Only a slice of the listing below is wanted. Retype the lines from the one containing "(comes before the" through the one containing "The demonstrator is", exactly, both ends included.

SUPPLIED DATA:
━━━━━━━━━━

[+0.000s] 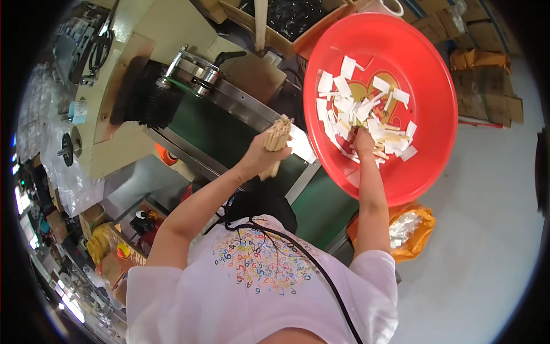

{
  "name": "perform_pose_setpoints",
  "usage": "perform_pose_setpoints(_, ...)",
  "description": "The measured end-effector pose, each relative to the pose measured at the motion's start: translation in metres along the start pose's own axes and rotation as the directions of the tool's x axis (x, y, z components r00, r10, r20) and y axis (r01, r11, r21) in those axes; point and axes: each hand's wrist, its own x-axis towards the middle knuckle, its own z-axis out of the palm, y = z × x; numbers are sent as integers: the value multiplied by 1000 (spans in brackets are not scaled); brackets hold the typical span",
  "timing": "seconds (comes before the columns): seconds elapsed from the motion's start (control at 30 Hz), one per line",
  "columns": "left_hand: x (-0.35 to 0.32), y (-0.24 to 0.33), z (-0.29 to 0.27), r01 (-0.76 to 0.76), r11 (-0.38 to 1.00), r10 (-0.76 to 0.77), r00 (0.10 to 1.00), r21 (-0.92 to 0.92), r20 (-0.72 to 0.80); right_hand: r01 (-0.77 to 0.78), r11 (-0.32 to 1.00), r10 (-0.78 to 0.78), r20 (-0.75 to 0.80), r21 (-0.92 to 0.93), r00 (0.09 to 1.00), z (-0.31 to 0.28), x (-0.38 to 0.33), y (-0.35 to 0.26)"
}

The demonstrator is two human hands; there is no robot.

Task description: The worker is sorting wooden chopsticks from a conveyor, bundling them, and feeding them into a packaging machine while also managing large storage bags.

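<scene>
My left hand (259,156) is wrapped round a thick bundle of pale wooden sticks (278,135), held upright above a green conveyor belt. To its right, a big red plastic basin (442,109) holds loose sticks and many small white paper pieces (344,104), some of them seemingly attached to the sticks. My right hand (362,143) reaches down inside the basin, its fingers drawn together at the pile. Whatever those fingers grip is too small and covered to make out.
The green belt (200,129) runs diagonally in a metal frame beneath my left arm. At its far end are a black brush roller (150,94) and a beige machine housing (117,135). An orange bag (427,232) lies below the basin; cardboard boxes (484,86) are at right.
</scene>
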Motion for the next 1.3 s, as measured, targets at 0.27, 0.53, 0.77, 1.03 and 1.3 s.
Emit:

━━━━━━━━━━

YOUR RESPONSE:
  "timing": "seconds (comes before the columns): seconds elapsed from the motion's start (control at 30 Hz), one per line",
  "columns": "left_hand: x (-0.35 to 0.32), y (-0.24 to 0.33), z (-0.29 to 0.27), r01 (-0.76 to 0.76), r11 (-0.38 to 1.00), r10 (-0.76 to 0.77), r00 (0.10 to 1.00), r21 (-0.92 to 0.92), r20 (-0.72 to 0.80); right_hand: r01 (-0.77 to 0.78), r11 (-0.32 to 1.00), r10 (-0.78 to 0.78), r20 (-0.75 to 0.80), r21 (-0.92 to 0.93), r00 (0.09 to 1.00), z (-0.31 to 0.28), x (-0.38 to 0.33), y (-0.35 to 0.26)"
}

The demonstrator is two human hands; there is no robot.

The exercise requires no further output.